Pour Sadek Al-Nayhoum,humaniste de cœur et de plume,

Vous qui étiez engagés pour la Liberté, reposez en paix,

Votre combat je le porterai jusqu’à ma mort!

 

 

Animosités ; guerres ; intolérance ; violences ; …

 

Avarice ; commerce inéquitable ; exploitation ; usure ;…

 

Clanisme ; oligarchie ; ploutocratie ; tribalisme ; …

 

Discriminations ; inégalités ; injustices ; machisme ; …

 

Esclavage ; servitude ; subordination ; traite négrière ;…

 

Oppressions ; persécutions ; phallocratie ; supplices ; …

 

Ceux-ci étaient les traits distinctifs du visage pâle de la Mecque et de son voisinage à la veille de l’avènement du message de Mohammad.

 

La ville « sacrée » semblait dénouer avec les vertus et valeurs humaines du temps d’Abraham. La Ka’ba paraissait attristée et hantée, de fond en comble, par ces préjudices moraux, intellectuels, sociaux, économiques et politiques.

 

Tout, ou presque tout, ne semblait pas se tenir correctement. Le marasme était généralisé témoignant d’un déficit moral excédent touchant non seulement l’organisation sociale et économique mais aussi, et surtout, la place et la valeur de l’être humain au sein de cette organisation tribale qui était profondément narcissique et extrêmement hiérarchisée et discriminatoire.

 

Humanité brisée

 

L’être humain, féminin ou masculin, et à l’exception de quelques favoris chanceux, ne jouissait pas de ses droits et libertés fondamentales. La majorité des gens n’était ni écoutée, ni consultée, ni estimée. Dans ce contexte, le fait de jouir pleinement de ses droits et libertés dépendait, essentiellement, de la « classe » socioéconomique à laquelle on appartenait, de l’affiliation familiale et tribale, de l’éloquence linguistique, du talent poétique, de l’aptitude et du génie militaire… et encore !

 

L’organisation tribale se faisait autour d’une personne charismatique – le Cheikh – assisté d’une minorité oligarchique restreinte de seigneurs qui, en s’obstinant à sauvegarder leurs privilèges socioéconomiques et politiques, ne se gênaient pas à imposer unilatéralement leurs visions, à défendre leurs intérêts et à pérenniser, de génération en génération, leurs prérogatives.

 

La religion a bien servi d’instrument fatal dans ce jeu d’asservissement forcé ou volontaire. En effet, l’oligarchie s’est bel et bien montrée dévouer aux cultes des dieux statufiés au parvis de la Ka’ba en incarnant ainsi et pour des raisons d’intérêts personnels, le rôle des « marchands de la prière et du pèlerinage». Quoi de mieux alors pour garder sous contrôle la masse et d’éterniser sa loyauté et son abrutissement !

 

Quant aux autres – femmes, hommes, esclaves, enfants, pauvres,… – qui ne faisaient pas partie des rangs de l’oligarchie nantie, ils n’avaient pas grand-chose à dire, si ce n’était de vociférer inlassablement des louanges au Cheikh et à ses collaborateurs, des espérances voués désespérément au ciel, et des gratitudes adressées, à contre cœur, aux seigneurs tyranniques et ploutocratiques !

 

Les seigneurs décidaient de la guerre comme de la paix ; de la mort comme de la vie.
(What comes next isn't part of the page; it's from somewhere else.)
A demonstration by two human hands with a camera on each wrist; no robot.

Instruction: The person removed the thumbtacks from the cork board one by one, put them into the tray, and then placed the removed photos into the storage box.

Seuls leurs mots comptés. Seules leurs paroles pesées. Les autres humains, qui ne pouvaient pas – non par incapacité mais par asservissement – prétendre à de tel statut, n’avaient qu’une existence accessoire, et de surcroît, ils « vivaient » dépendants, soumis et tributaires des obligations cultuelles et des nécessités tribales et seigneuriales.

 

Renaissance de l’espoir

 

La Ka’ba, prise en otage, par les intérêts des « marchands de la prière et du pèlerinage » avait perdu de vue presque toutes les valeurs enseignées du temps d’Abraham. Le culte mercantile a occupé tout l’espace cultuel, en faisant de la maison de Dieu un lieu de culte (certes), mais aux couleurs du profit. La mosquée était redevenue tel un hypermarché au milieu du désert, sans foi ni loi, où seul le profit matériel comptait.

 

Dans ce contexte, qui était humainement désastreux, apparaissait Mohammad tel un souffle d’espérance, pour rappeler une nouvelle fois, ce que professait Abraham dans cette même terre, 2500 ans auparavant, à savoir : améliorer la condition humaine ; lutter pour la justice ; faire redécouvrir le sens de la liberté ; faire connaître le chemin du salut ; inculquer la solidarité ; prêcher l’humanisme ; éclairer les ténèbres des âmes ; abolir l’asservissement et appeler les gens à se remettre à un Dieu qui croient en eux et non à se soumettre à des dieux qui se servent d’eux.

 

Par conséquent, le contenu du message que professait Mohammad commençait, petit à petit, à déranger sérieusement les « marchands de la prière et du pèlerinage ». Parce que, me semble-t-il, la substance de ce message avait de quoi les inquiéter et non, comme le prétend l’interprétation dogmatique dominante qui elle, laisse entendre que la raison essentielle de la gêne occasionnée, était due au fait que Mohammad prêchait exclusivement « l’unicité de Dieu ».

 

Cette interprétation réduit à tort le message mohammadien dans son attestation de foi anti-associationnisme. Elle le vide aussi de sa vocation à vouloir soulager l’être humain des divers jougs (servitude, violences, clanisme, identitarisme, superstition,…) et des difficultés sociales et économiques qui pèsent sur lui. Elle considère que la question majeure de l’époque était exclusivement d’ordre théologique, métaphysique et cultuelle et du coup, il fallait un nouveau prophète pour redire Dieu, l’Unique, le Grand et le Tout-Puissant et pour apprendre aux gens le formalisme de la prière et les rites du pèlerinage, entre autres ! En oubliant au passage qu’avant même l’avènement de Mohammad, il existait – sans parler des autres religions monothéistes – des « monothéistes purs » (Al Ahnaf en arabe) qui vivaient leur foi en un seul et unique Dieu depuis toujours, sans que cela puisse gêner qui que ce soit !

 

Il me paraît évident que la question théologique/cultuelle, malgré sa centralité dans le message mohammadien, n’était pas la principale raison du conflit qui opposait les « marchands de la prière et du pèlerinage » à Mohammad. Mais ils y avaient d’autres raisons substantielles d’ordre humain, moral, social, économique et politique qui justifiaient les atrocités commises par l’oligarchie à l’égard de Mohammad et de ses compagnons.

 

Prophétie dérangeante

 

Mohammad gênait, à priori, par son discours, dépassant de loin la question théologique et métaphysique, et aussi par son courage, sans équivoque, à s’opposer ouvertement aux injustices subits par les uns et par les autres en rappelant avec obstination la définition de l’humain et de sa juste condition en tout lieu, plus particulièrement dans le contexte déplorable de la Mecque et de l’Arabie à cette époque.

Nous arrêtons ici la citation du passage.